Crowl laughed again. ‘Do not sulk, Spinoza — this is not a demotion. I have another task in mind for you — one that I’ll be very pleased to see you carry out.’

Journeymaster Agister Holbech padded down the winding passage towards his personal chambers, feeling the effects of a twenty-hour shift prey on his aging constitution. His belly flapped across an over-tight belt, his soft-soled shoes slipping atop polished stone flags. Pseudo-flames guttered low in framed candelabras, an antique touch of nonsense that the Chartist guilds were fond of preserving in their private sanctums. Through narrow mullioned windows he could make out the night glitter of the eternal city running west, luminous under low-hanging cloud-banks. There was no moon. There was never a moon, not unless the rad-blooms higher up broke apart for a moment, gifting the terrestrials a fleeting look at the skies that had once been the species’ inspiration to break out into the void.
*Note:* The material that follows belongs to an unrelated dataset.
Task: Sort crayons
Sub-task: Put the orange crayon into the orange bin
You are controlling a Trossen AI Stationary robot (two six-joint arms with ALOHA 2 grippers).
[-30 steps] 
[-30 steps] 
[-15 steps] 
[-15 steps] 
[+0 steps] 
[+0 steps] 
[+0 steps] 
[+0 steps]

He reached his chamber and absently tapped the nine-digit cipher into the door-slot. A micro-needle punched a miniscule incision into a pudgy finger, the analytical cyclers whirred, and the lock-lumen winked green. He pushed against the brushed steel surface wearily, and it slid to reveal a cramped and semi-lit interior.

Holbech lurched inside, throwing the day’s tally scrolls onto a low sideboard. Dirty windows on the far wall offered a privileged vista of the nightscape outside — a landscape of jagged spikes, studded with lurid points of light from hab lumens, search-beams, furnace plumes and the glowing swarms of air traffic, all set against the stained churn of the ever-moving thunderheads. The air was hot, humid, like the break point before a storm, except that those clouds never broke — they just boiled and shifted, hemming in the heat, wreathing the world below in a gasping clutch of desiccation.

He was sweating, and he poured himself a long drink — refiltered water, laced with pure alcohol, flavoured with synthetic cardamom. Then he went over to a long couch, the leather real but patched, the steel frame speckled with rust. As he sank down onto it the joints squealed and the coils sagged.

He looked over his apartment, high up on the spire’s western flank. It was a privileged position by most standards, but not as high as he’d have liked; not up into the opulent levels where the air was scraped through filters to excise the grit and the floors were cooled and there were living plants — living plants! — watered from cisterns that the parched multitudes below could have survived off for a year.